Danger is not necessarily about what is happening or has recently happened. Looking narrowly at past and present conditions, one might surmise that sitting on a powder keg is safe.
The cultural conflict between an aggressive, bigoted Islamic minority and a decadent, semi-liberal European majority is indeed a big-ass powder keg, and the US empire has a poor track record at staying out of Europe's problems.
My 8th grade Geography teacher predicted that WW-III would be Russia and China nuking each other, and WW-IV would be Africans invading a depopulated Europe with clubs and stones.
There were 4.5 radical bombings PER DAY in 1971-1972? I 'd like to see a citation for that statistic.

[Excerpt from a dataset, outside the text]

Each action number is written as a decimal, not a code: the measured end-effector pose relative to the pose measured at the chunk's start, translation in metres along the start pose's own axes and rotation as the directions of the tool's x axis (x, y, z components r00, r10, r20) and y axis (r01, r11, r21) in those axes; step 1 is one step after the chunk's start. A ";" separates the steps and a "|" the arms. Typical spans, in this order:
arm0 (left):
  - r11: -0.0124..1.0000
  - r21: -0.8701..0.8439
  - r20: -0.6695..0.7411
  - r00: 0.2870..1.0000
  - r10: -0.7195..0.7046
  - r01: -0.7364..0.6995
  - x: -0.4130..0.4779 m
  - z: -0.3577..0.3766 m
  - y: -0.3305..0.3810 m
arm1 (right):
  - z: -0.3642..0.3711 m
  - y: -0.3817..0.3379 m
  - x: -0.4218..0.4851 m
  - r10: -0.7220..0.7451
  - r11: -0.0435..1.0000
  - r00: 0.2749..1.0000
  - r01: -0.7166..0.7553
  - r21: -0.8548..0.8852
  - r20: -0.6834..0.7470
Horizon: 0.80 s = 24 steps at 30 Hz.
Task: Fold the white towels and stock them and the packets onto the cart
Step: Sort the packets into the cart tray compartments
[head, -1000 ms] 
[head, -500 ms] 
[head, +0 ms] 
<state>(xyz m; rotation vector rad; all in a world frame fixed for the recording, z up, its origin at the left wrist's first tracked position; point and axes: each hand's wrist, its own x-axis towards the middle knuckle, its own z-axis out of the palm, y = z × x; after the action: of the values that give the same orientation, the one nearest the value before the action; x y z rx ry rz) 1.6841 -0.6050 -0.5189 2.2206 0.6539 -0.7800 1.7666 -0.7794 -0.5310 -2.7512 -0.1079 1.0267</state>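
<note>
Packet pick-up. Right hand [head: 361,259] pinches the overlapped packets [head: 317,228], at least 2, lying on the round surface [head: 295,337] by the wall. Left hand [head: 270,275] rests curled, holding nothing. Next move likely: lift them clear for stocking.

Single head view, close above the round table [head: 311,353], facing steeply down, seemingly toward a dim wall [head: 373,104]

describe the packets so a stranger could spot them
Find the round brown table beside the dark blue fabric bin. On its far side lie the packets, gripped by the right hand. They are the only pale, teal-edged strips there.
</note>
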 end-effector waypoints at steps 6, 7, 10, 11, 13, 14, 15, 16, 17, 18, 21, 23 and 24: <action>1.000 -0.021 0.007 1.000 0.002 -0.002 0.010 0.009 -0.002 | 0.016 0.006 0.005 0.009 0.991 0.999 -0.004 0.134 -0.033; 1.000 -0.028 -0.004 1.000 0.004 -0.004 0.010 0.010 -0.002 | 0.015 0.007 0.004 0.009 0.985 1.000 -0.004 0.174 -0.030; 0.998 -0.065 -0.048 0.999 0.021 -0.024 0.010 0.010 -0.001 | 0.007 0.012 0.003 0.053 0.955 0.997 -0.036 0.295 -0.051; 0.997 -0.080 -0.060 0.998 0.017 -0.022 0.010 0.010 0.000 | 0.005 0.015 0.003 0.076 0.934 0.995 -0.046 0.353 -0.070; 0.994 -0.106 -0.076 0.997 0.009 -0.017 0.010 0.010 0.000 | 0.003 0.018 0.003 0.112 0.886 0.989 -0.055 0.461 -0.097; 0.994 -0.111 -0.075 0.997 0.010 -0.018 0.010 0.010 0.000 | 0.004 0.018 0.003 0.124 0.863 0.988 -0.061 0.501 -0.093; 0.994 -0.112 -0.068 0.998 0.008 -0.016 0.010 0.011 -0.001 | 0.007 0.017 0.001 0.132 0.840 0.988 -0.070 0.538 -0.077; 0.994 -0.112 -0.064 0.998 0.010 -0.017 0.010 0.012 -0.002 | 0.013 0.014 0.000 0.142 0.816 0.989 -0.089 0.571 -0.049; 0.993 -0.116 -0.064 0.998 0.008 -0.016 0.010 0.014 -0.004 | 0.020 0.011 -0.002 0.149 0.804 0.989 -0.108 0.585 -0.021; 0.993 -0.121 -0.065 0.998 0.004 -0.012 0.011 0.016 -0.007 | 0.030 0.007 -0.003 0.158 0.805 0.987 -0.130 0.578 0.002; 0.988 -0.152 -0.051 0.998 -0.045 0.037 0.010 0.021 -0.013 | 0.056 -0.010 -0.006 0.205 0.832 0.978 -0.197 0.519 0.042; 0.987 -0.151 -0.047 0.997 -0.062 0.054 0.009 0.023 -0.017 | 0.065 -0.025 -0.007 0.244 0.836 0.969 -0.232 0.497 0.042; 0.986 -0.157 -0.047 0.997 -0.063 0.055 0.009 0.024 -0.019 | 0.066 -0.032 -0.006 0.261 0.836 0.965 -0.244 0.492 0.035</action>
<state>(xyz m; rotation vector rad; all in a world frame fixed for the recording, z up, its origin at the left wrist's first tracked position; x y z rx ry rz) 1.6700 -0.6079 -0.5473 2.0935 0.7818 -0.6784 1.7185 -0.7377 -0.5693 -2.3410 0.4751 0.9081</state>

Search "homicide rate" in images. When Richard Nixon--the insane Republican whose excesses caused David Nolan and friends to organize the Libertarian Party--ordered napalming of children abroad by youths kidnapped into military slavery and the murder and incarceration of all who dared to prefer substances safer than alcohol and tobacco, there was a huge bulge in the homicide rate. Back when the Republicans banned condoms and made beer a federal felony for over a decade there was a similar bulge in homicides. Everywhere in the seventies was another Weatherman bomb announcement or the Baader-Meinhoff, Symbionese Liberation, mystical mohammedans and other groups out gunning for Republicans with blood in their eye.

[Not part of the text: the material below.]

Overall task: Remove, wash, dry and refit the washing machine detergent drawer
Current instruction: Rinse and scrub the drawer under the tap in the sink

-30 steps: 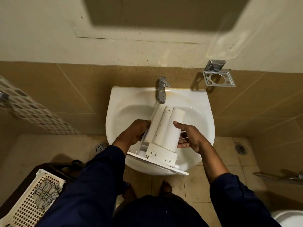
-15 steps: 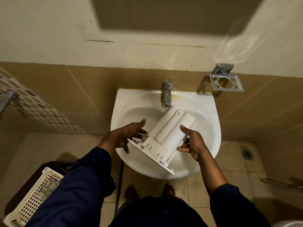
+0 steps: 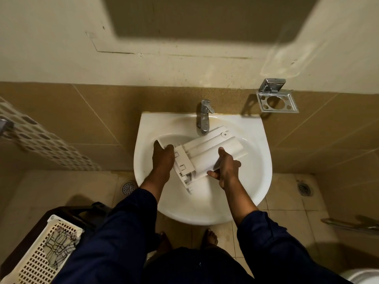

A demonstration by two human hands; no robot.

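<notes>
Here the white sink [image 3: 254,152] is holding the detergent drawer [image 3: 207,154], lying on its side in the bowl with its far end reaching just under the tap [image 3: 204,117]. The left hand [image 3: 163,158] is gripping the drawer's front-panel end, fingers wrapping behind it and partly hiding. The right hand [image 3: 225,169] is clasping the rounded body, fingers closing over it. At the lower left corner a perforated basket [image 3: 34,255] is holding a patterned cloth [image 3: 59,244], getting cut off by the frame. The bowl's near rim is staying open
</notes>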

Retired. Current people are listening, though not always to the right people, and not always with the mindset needed, aka EXTREME doubt about what is "accepted". ALL things presented are questionable, should be questioned, SHOULD be questioned, does not matter (maybe it really does?) the source. QUESTION EVERYTHING. Dogma is for Dogs Mothers.
The Generalissimo drew paychecks for helping politicians conjure up visions of hobgoblins to further entrench paranoid looter parties. Exaggeration? The first sentence in the 2016 GOP platform contains "danger" and equivalent terms appear on MOST of its pages. Democratic People's Party overuses "danger" and its derivatives nearly half as often (13 iterations in 51 pages). The GOP is still stuck in the Herbert Hoover mindset of Christendom threatened by "atheism" which led him to help National Socialism rise to power in Germany. The Democrat mindset more closely resembles East German Communism, which relies--not on its own merits--but on very real fear of another takeover by religious fanatics. Neither one of these parties is equipped to cope with today's world, and both turn to military force and the violence of law as the universal panacea for all ailments, genuine or hypochondriacal. The LP platform in its 8 pages offers us voluntary cooperation and defense against aggression, the way America's Founders first organized the nation.
So it is false feelings of insecurity when we can see attacks all over the world by Muslims and our president letting in as many as possible before he leaves office and if Hillary wins she will continue until we are a mirror of Europe. Sweden has a ten percent population of migrants that came the last decade or two and now Sweden is the rape capitol of the world. Do we doubt that our government will continue to be able to protect us? Hell yeah. Are we scared? Hell no. Are many of us armed here in the US? Hell yeah.
We live in a state of fear. It seems that everything in the media today is about making us feel unsecured and at risk. News blows events way out of proportion (most of the time). Commercials sell by making you fear.